Reviewed by GREG KING
Director: David Cronenberg
Stars: Viggo Mortensen, Lea Seydoux, Kristen Stewart, Scott Speedman, Don McKellar, Lihi Kornowski, Welket Bungue, Yorgos Pirpassopoulos.
In his first film for eight years, David Cronenberg returns to the gruesome and familiar field of body horror with his latest creepy and stomach-churning offering that offers up a mix of sci-fi and horror and revisits many themes that are familiar from some of his films from the 80s and 90s.
Crimes Of The Future is set in a depressing and polluted dystopian brave new world of the near future where humans have evolved and feel no pain. They are also able to grow new organs which compensate for the synthetic foods that man now eats as pollution has contaminated much of the world’s natural food supplies. Surgery has become a new form of performance art.
Saul Tenser (Viggo Mortensen in his fifth film for the director) is in pain and grows new organs. In a series of avant garde performances before a rapt crowd his partner Caprice (Lea Seydoux), a former trauma surgeon, tattoos these new organs before harvesting them. Taking an unhealthy and often perverse interest in Saul’s work are two agents of the new bureaucratic organisation, the National Organ Registry, which monitors these new developments in science and wants to know more about Saul’s condition. Timlin (Kristen Stewart, replacing Natalie Portman) and Whippett (Don McKellar) observe some of these operations. Timlin seems turned on by the surgery and offers up the opinion that “surgery is the new sex.”
Also taking an interest in proceedings is government agent Cope (Welket Bungue), who has secret nocturnal meetings with Saul.

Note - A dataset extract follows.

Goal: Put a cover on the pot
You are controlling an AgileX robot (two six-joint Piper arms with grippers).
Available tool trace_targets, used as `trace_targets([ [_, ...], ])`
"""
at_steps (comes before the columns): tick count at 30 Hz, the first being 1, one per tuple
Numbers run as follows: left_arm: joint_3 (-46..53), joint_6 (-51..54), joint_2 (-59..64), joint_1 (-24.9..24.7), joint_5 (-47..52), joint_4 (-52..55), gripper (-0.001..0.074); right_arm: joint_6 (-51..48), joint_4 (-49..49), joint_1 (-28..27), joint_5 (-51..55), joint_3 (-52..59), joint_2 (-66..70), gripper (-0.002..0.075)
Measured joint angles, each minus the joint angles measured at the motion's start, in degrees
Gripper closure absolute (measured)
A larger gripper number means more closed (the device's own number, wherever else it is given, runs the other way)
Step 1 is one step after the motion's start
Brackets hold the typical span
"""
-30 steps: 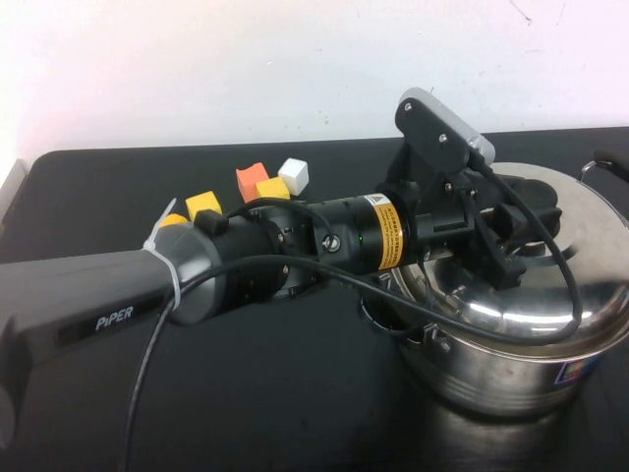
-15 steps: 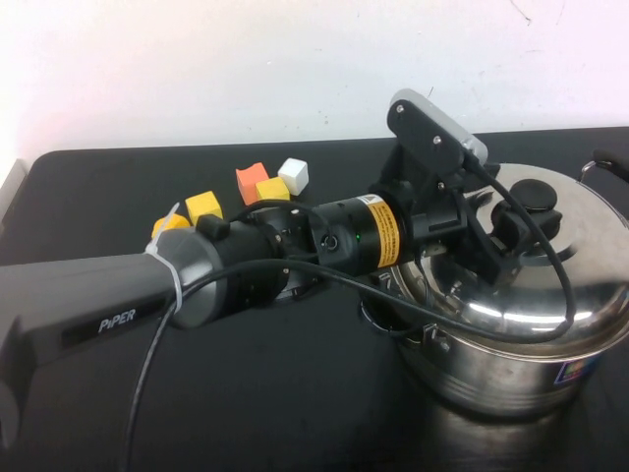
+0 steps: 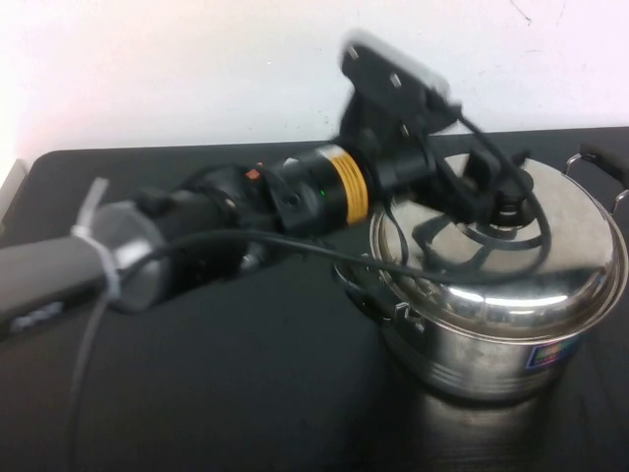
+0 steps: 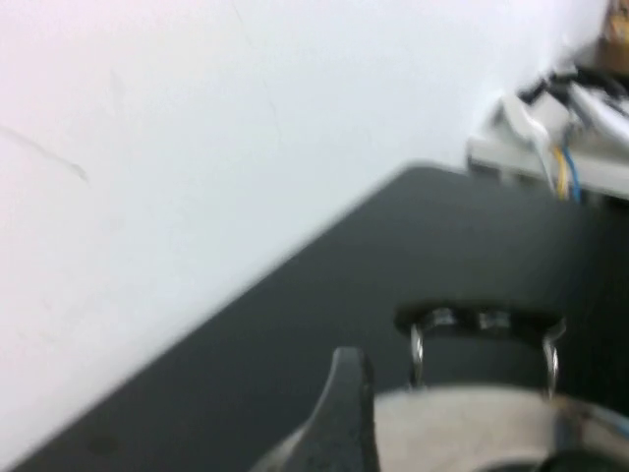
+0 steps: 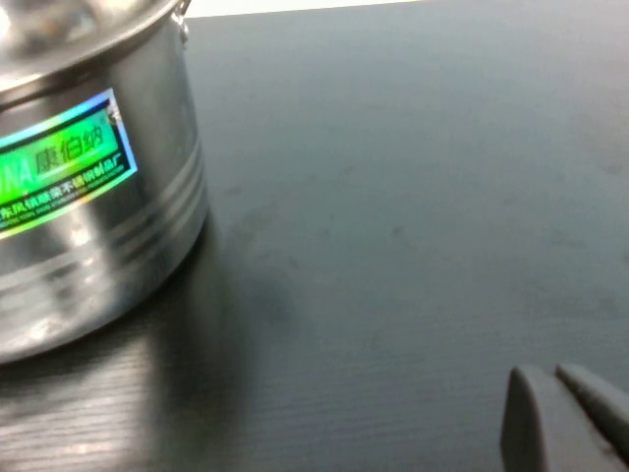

And then there is Lang Dotrice (Scott Speedman), who wants Caprice to perform an autopsy on his recently deceased son, who was murdered by his mother who was distressed by his ability to digest plastics as a way of learning more about the secrets of evolution. Dotrice also operates an underground factory that produces a lethal form of purple chocolate.
Crimes Of The Future is a visceral, confronting and deeply disturbing film that explores some unsettling ideas and weighty themes of pollution, body modification and mutilation, exploitation, mortality, the future of mankind, science and technology, the pervasive presence of plastics in our world, how man is systematically destroying the environment. The film contains numerous visual and thematic references to his earlier works and is tinged with a strong streak of pitch-black humour. Cronenberg wrote the script in 1998 but this long gestating project has been delayed.
Crimes Of The Future is also dense and at times an almost incomprehensible film that will prove divisive. Some of the subplots go nowhere in particular. This is not a film for the squeamish and some of the surgical scenes are quite bizarre and gruesome and even hardened viewers may feel like looking away from the screen at times.
The performances are perfectly attuned to the bizarre nature of the material. Mortensen is strong in this unusual role, and some of the pain he conveys is actually real, as, at the time of shooting, he was still suffering from a recent injury. Some of the dialogue is delivered in a detached and stylised fashion that adds to the artificial quality of it all.
A Canadian/Greek co-production, Crimes Of The Future was filmed in Greece and the depressed and dark, gritty sets lend a suitably oppressive look to the material. The production design from regular collaborator Carol Spier is sparse but also gritty and creates an unsettling, sinister and dingy environment. It has been grimly shot in a bleak colour palette by cinematographer Douglas Koch. Howard Shore’s score adds to the unsettling and discordant tone.
Nonetheless while undoubtedly provocative, this is not one of Cronenberg’s best films but will hold some appeal for fans of the director’s body of work.